▸ Work item:
This exercise calls for the listing to be set down exactly.
BEGIN
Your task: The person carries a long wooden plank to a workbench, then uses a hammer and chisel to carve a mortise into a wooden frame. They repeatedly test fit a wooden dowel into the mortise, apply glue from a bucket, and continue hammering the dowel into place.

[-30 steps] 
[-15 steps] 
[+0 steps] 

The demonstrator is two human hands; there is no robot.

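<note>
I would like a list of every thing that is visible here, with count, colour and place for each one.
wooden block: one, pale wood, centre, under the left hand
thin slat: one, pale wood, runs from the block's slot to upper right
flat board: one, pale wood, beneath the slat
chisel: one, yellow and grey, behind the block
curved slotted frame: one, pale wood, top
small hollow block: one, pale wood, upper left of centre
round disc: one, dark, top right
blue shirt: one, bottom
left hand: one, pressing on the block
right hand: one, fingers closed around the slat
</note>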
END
▸ Answer section:
Your task: The person carries a long wooden plank to a workbench, then uses a hammer and chisel to carve a mortise into a wooden frame. They repeatedly test fit a wooden dowel into the mortise, apply glue from a bucket, and continue hammering the dowel into place.

[-30 steps] 
[-15 steps] 
[+0 steps] 

The demonstrator is two human hands; there is no robot.

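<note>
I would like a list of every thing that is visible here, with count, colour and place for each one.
wooden block: one, pale wood, centre, under the left hand
thin slat: one, pale wood, runs from the block's slot to upper right
flat board: one, pale wood, beneath the slat
chisel: one, yellow and grey, behind the block
curved slotted frame: one, pale wood, top
small hollow block: one, pale wood, upper left of centre
round disc: one, dark, top right
blue shirt: one, bottom
left hand: one, pressing on the block
right hand: one, fingers closed around the slat
</note>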

Work on this exercise is finished.